Mama Said: How can we keep hope alive for kids?
As everything gets worse and worse, Emily Martin wonders if we can keep hope alive for children?
What are we worrying about today? Take your pick from the growing list: the cost of living, hurricanes, the pound crashing, petrol, the Government, nuclear war, the Nord Stream pipe, or what about just Covid and how it’s almost winter, again? By the time you read this, it’s possible that at least one of these troubling headings has worsened further, which is a dreadful thought.
And as all these very black clouds constantly form over our heads and multiply, sometimes jabbing large groups of us with particularly vicious forks of lightning, we have to just keep calm and carry on. Plus if there are children living in our houses, when the six o’clock news comes on, we have to figure out if we’re going to turn it down, or off, or just let them see it and then, are we letting them see our gloomy reactions too?

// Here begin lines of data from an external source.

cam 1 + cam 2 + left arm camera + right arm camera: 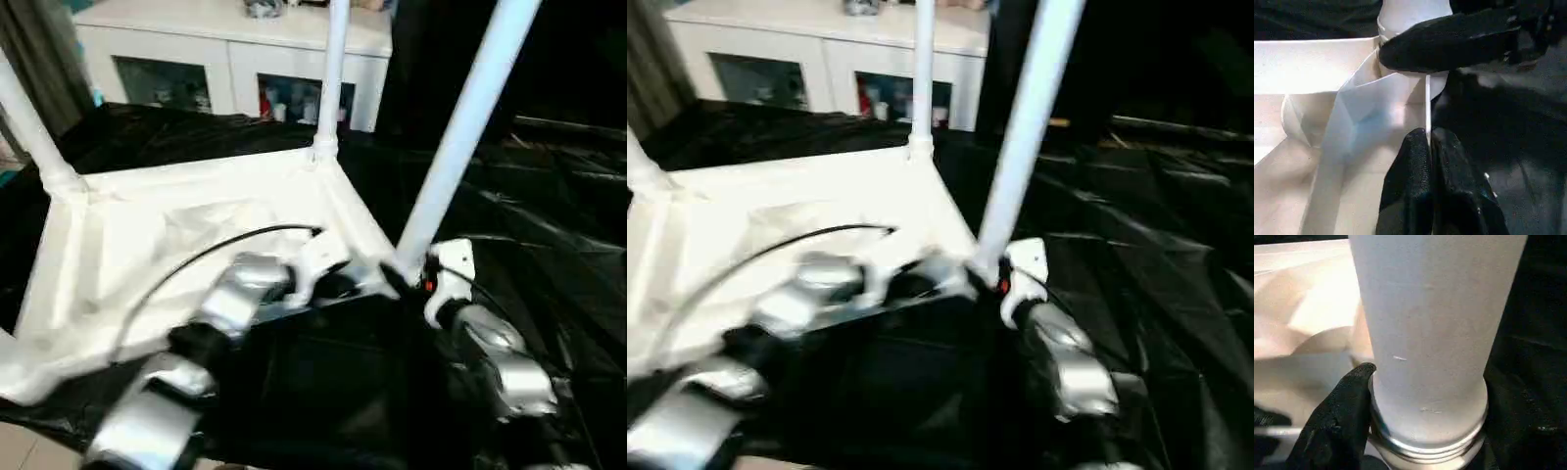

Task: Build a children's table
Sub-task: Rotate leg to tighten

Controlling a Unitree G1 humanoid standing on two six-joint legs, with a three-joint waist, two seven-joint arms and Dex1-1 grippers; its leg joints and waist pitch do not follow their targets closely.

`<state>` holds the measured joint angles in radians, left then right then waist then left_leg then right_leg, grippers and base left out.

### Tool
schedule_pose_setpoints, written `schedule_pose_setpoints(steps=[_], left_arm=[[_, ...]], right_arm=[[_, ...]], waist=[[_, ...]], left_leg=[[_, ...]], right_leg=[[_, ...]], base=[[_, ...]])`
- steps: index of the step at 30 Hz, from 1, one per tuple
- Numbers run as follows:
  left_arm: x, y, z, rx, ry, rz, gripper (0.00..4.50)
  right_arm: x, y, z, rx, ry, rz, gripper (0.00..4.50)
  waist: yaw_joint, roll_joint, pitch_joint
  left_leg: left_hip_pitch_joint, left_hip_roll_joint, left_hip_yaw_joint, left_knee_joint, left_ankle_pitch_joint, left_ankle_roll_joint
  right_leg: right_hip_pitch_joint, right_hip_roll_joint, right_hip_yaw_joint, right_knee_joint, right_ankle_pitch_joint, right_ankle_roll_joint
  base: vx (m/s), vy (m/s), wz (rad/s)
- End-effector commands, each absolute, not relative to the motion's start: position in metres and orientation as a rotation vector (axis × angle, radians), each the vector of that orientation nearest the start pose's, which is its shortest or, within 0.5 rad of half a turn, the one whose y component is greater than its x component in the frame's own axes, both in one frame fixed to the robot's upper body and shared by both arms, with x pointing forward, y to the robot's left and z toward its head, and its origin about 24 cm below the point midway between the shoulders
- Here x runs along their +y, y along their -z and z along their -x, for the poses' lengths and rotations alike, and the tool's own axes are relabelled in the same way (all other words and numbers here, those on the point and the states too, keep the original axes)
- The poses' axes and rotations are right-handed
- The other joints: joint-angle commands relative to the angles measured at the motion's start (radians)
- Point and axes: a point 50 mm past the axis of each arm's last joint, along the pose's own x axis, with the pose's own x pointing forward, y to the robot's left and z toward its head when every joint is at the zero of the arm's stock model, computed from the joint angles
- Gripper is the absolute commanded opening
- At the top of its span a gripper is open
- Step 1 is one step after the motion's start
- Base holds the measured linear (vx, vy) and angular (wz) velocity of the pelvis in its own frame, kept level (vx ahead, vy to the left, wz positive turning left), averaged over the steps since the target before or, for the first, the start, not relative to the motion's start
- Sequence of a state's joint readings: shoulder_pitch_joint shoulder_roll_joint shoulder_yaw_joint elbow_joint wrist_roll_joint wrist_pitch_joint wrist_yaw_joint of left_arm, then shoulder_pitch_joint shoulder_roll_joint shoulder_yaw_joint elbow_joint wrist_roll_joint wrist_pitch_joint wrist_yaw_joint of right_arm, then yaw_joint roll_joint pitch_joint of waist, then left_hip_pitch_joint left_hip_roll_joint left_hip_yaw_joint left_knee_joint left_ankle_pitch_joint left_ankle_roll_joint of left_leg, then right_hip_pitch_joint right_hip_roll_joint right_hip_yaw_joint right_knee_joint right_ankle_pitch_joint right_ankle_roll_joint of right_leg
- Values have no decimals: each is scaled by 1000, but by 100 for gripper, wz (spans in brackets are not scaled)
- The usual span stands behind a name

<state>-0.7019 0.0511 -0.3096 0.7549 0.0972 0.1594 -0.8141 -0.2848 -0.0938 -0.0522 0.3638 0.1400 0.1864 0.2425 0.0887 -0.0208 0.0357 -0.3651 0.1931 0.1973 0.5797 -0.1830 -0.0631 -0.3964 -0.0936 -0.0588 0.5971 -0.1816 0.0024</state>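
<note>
key relation: near leg standing at near-right corner of upturned tabletop, base right between right gripper jaws; long axis rising from corner, leaning up and right in head views
nearer arm: right, at leg base; left gripper just beside, on tabletop rim at same corner
right jaws: spread around leg's base collar, one black finger against collar side, other side dark and hard to make out; looks like a grasp on leg low down, judged not certain
left jaws: clenched on thin white rim edge of tabletop, pinning it
right finger from left wrist: black finger lying across foot of leg, above corner socket
task thing place: children's table upside down on black-draped table, ribbed underside up, near edge toward robot
look: all white plastic, smooth tapered tube legs, ring collar at leg base, raised rim around underside
other legs: far leg upright in far corner socket; left leg up from far-left corner
seat of near leg: collar at socket mouth, full seating not readable
next move, judged: twist or press leg down along own axis while left holds top steady
risk, judged: top sliding on slick black cover if left pinch slips
background: white cabinet with glass doors behind
</note>
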Motion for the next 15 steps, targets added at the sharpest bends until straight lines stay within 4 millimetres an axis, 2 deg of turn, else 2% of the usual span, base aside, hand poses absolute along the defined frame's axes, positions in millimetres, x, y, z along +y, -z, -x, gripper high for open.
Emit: schedule_pose_setpoints(steps=[1,3,7,8,9,10,11,12,13,14,15], left_arm=[[37,-42,-336,360,984,-304,0],[32,-41,-336,351,980,-314,0],[32,-41,-335,351,984,-319,0],[35,-40,-335,349,997,-318,0],[35,-40,-335,349,997,-318,0],[36,-40,-335,342,1013,-316,0],[39,-40,-334,332,1039,-314,0],[41,-40,-333,327,1058,-313,0],[43,-40,-331,324,1081,-310,0],[45,-40,-330,317,1103,-310,0],[48,-40,-328,312,1135,-310,0]], right_arm=[[-137,-7,-298,319,-235,-147,277],[-129,-8,-301,319,-252,-133,277],[-122,-12,-301,288,-292,-140,277],[-123,-15,-301,266,-306,-173,312],[-123,-15,-301,266,-306,-173,312],[-125,-17,-300,254,-321,-189,347],[-127,-20,-300,241,-346,-187,349],[-130,-22,-299,237,-360,-178,360],[-134,-23,-298,235,-382,-166,360],[-137,-24,-297,236,-404,-156,388],[-141,-26,-294,239,-450,-135,388]], waist=[[-5,-6,-52],[-5,-5,-52],[-5,0,-51],[-6,-2,-51],[-6,4,-51],[-7,1,-52],[-7,7,-52],[-9,3,-52],[-9,3,-52],[-14,4,-53],[-15,2,-53]], left_leg=[[17,33,-16,-69,-232,6],[11,33,-18,-70,-215,17],[11,33,-18,-71,-222,26],[12,33,-17,-72,-232,25],[12,33,-18,-72,-236,24],[12,33,-18,-73,-240,22],[12,34,-19,-73,-242,23],[7,32,-20,-73,-242,33],[7,32,-20,-73,-242,33],[0,32,-21,-72,-226,42],[0,30,-21,-72,-218,46]], right_leg=[[33,-51,41,-80,-244,-171],[40,-52,39,-77,-229,-169],[39,-52,39,-80,-235,-161],[38,-51,39,-82,-248,-159],[38,-52,39,-82,-253,-158],[38,-52,39,-84,-257,-155],[39,-51,39,-84,-249,-157],[44,-51,38,-82,-239,-154],[44,-51,38,-82,-239,-154],[48,-52,37,-79,-233,-152],[49,-51,36,-81,-233,-151]], base=[[0,0,0],[0,0,0],[0,0,0],[0,0,0],[0,0,0],[0,0,0],[0,0,0],[0,0,0],[0,0,0],[0,0,0],[0,0,0]])
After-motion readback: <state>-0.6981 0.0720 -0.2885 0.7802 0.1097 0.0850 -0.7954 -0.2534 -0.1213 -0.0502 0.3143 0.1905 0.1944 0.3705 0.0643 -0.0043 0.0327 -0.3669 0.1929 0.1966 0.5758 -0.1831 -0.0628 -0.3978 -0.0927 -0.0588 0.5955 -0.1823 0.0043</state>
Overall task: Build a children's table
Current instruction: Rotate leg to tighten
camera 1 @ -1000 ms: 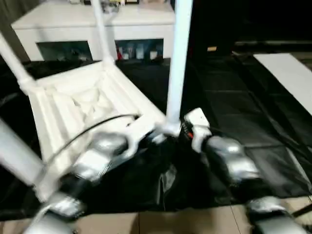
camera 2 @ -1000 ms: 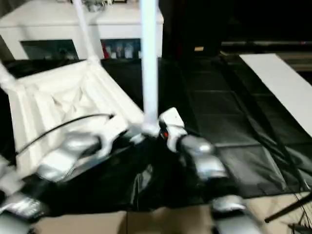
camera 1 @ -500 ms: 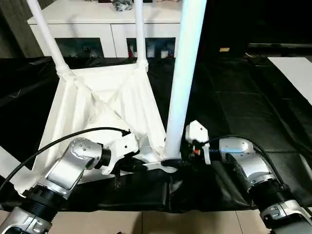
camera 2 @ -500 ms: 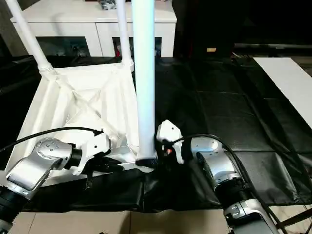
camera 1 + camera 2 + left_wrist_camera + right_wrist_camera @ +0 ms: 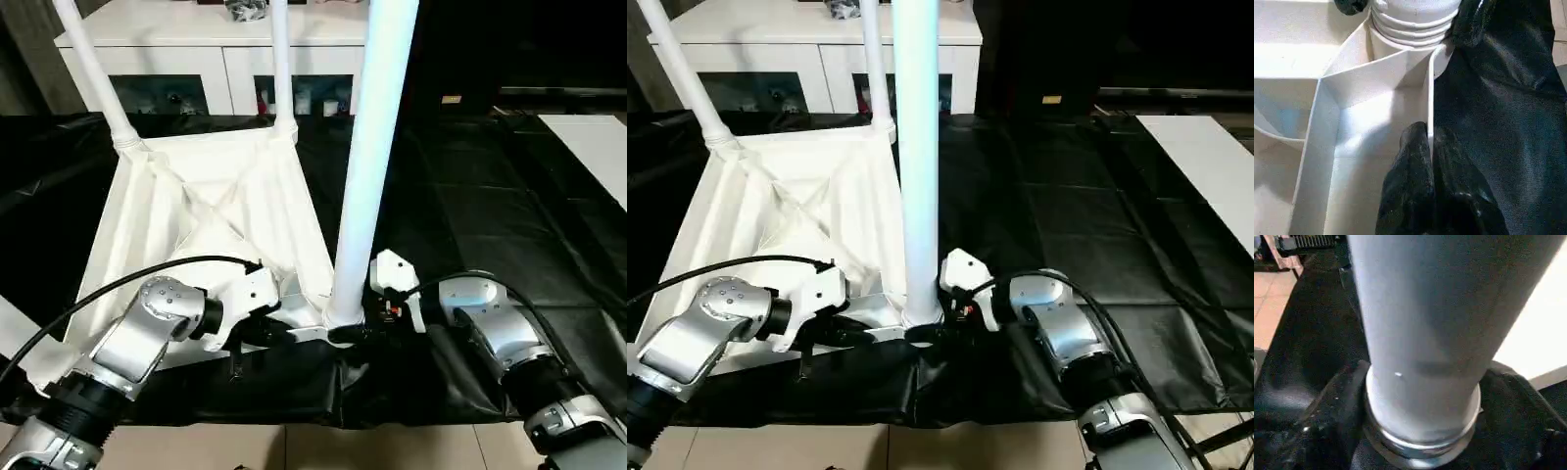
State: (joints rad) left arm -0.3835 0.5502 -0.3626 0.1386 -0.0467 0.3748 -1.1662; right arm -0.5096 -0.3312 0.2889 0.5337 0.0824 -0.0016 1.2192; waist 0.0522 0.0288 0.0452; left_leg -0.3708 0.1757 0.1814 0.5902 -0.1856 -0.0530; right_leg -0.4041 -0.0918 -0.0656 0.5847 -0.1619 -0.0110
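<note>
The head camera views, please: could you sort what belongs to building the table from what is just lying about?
Part of the job:
- table top, upside down
- near leg, upright in a corner socket
- two far legs
- left gripper, pinching the top's rim
- right gripper, around the near leg's base

Just lying about:
- white cabinet
- black sheet
- white board

Table top (image 5: 211, 211): white moulded plastic, smooth, faintly satin on the ribs; nearest leg (image 5: 917, 147): same white plastic, slick with a soft sheen, ridged rings at its base; floor sheet (image 5: 470, 225) out at 3 o'clock: black, glossy, creased like plastic film; forearms (image 5: 147, 338): brushed silver metal; left gripper (image 5: 1425, 147) fingers: shiny black.
</note>
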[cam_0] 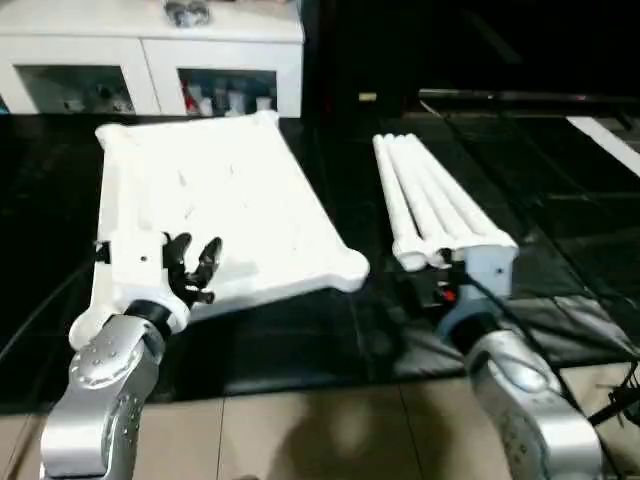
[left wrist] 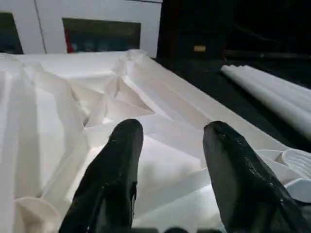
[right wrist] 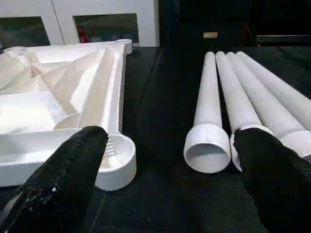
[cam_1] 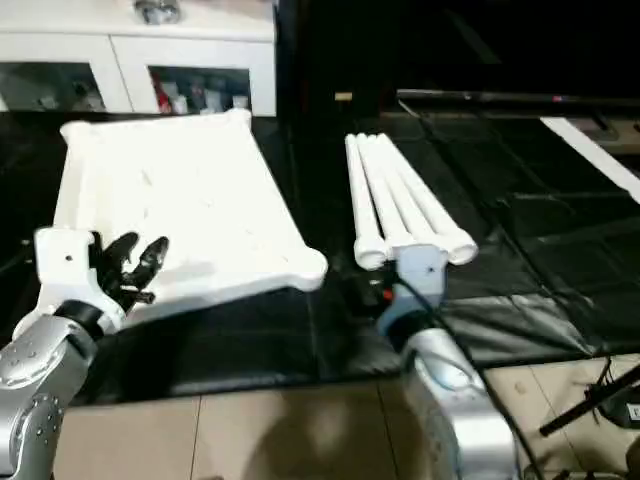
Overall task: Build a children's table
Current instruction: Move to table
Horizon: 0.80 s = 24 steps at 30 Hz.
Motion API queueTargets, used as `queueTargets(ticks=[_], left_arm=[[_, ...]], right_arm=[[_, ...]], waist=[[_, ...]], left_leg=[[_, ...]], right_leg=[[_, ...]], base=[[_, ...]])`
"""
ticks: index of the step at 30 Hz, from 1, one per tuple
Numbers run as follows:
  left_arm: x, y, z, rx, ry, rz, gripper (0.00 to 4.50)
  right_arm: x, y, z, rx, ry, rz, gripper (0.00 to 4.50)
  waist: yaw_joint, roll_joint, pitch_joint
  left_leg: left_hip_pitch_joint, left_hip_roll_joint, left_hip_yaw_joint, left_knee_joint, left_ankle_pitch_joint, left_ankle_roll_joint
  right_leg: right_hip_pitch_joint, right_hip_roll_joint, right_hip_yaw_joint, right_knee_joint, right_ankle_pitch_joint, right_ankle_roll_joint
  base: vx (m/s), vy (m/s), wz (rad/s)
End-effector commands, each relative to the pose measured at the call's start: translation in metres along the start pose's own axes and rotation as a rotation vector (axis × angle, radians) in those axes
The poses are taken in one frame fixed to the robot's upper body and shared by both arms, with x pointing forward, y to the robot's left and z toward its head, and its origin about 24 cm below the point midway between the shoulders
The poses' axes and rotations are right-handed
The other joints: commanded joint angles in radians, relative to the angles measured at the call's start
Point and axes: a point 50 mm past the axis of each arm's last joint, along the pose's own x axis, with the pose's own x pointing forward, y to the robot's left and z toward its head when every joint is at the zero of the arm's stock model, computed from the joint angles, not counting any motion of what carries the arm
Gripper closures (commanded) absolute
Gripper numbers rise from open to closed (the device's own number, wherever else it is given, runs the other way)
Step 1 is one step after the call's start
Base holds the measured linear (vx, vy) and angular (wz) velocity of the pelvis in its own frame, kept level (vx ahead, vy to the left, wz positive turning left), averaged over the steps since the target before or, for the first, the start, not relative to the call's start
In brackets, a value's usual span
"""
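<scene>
Left claw (cam_0: 193, 262) spread, both black fingers (left wrist: 114, 174) apart, holding nothing. It hovers over the near edge of the top (cam_0: 215, 195), toward the top's near-left corner. In the left wrist view the fingers point across the ribbed underside, ribs running diagonally out to a far corner.

Right claw (right wrist: 170, 160) also spread wide, holding nothing. In the right wrist view one finger (right wrist: 68, 172) sits just in front of the top's near-right corner socket (right wrist: 116, 162), the other in front of the open ends of the legs (right wrist: 228, 111). Black gap between socket and legs lies between the two fingers. From the head views the claw's white wrist housing (cam_0: 490, 262) is just at the near ends of the legs; cannot tell if it touches them.

Top lies underside up on a black mat (cam_0: 340, 330), left of centre, turned a bit so its near-right corner points toward the legs. Four legs lie side by side, touching, in a row to the right of the top, threaded open ends toward the robot, narrow ends away. Top and legs apart, no leg in a socket.

White cabinet (cam_0: 150, 60) with glass doors stands behind the top. Tan tile floor (cam_0: 320, 430) near the robot, in front of the mat.
</scene>
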Motion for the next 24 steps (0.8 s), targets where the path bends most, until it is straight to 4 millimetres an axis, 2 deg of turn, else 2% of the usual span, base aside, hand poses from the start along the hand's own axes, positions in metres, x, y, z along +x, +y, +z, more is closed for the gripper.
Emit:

Childhood is meant to be worry-free, but for parents that’s becoming increasingly impossible to facilitate. Girl overheard us talking about how my mother has recently bought a head-torch, you know “just in case”. What horrific scenario will befall our family that my Mum, of all people, will be the one to don the head torch, I dread to think, but anyway we had to explain that having a torch could be handy in case the power was ever cut off and she said: “Oh great. I’ll just add that to my list of things to worry about along with asteroids, Mummy going to the Co-op and not coming back, lightning and war.”
When I was a child I don’t remember worrying about much at all, other than the traditional “What if my parents die?” That was pretty much it. Just plain old death. I wasn’t aware of myself in a wider context even one tiny bit. I just went to bed and stared at my flowery wallpaper, planning how tomorrow I could maybe lower an umbrella full of Sylvanians down from my bedroom window into the back garden on a rope, and wouldn’t that be fun for them, and for me.
Compared to my carefree childhood in the 80s when I now know loads of bad stuff happened, only a handful newsworthy moments ever permeated my enjoyment of life. But, with a son about to turn 5, he definitely has no memory of a world without Covid. And now the cost of living crisis and constant energy bills talk surely must be on his little radar.
In my house we’ve stopped using the dishwasher to mitigate the cost of living crisis (I’m not convinced this is saving enough money to justify the decision but please, don’t get me started). And I think we’re all agreed nationwide that the heating’s not going on this winter. At the moment there’s a sort of jumper-wearing spirit to that idea but let’s see how it feels in a couple of months. Extremely miserable I should think.
The trouble is, regardless of the raging bin-fire we’ve grown used to living in, we still have to teach the children to be hopeful, while we wipe the doom off our faces after watching the news: “You can be whatever you want”, we tell them at bedtime. “Work hard and you can achieve literally anything,” we say as their bright eyes widen. “Dream big.” “Shoot for the moon and even if you miss you’ll land amongst the stars.”
But realistically, the future isn’t bright. All the jobs available now probably won’t exist in 20 years. The careers we were taught to aspire to as kids, like doctor, teacher or journalist, have turned out to be filled with pitfalls and financial trickery. And unless our children become “TikTok influencers” with a “passive income stream”, maybe something to do with “drop-shipping”, they’ll never have enough money or have anything at all. That’s a big claim that I can’t back up, but that’s what I’ve heard on TikTok.
Plus also, the economy and the climate crisis is so, so bad that it’s going to take most of the rest of our lifetimes to sort it all out, if it can be sorted out at all, so there’s really no point in trying to do anything.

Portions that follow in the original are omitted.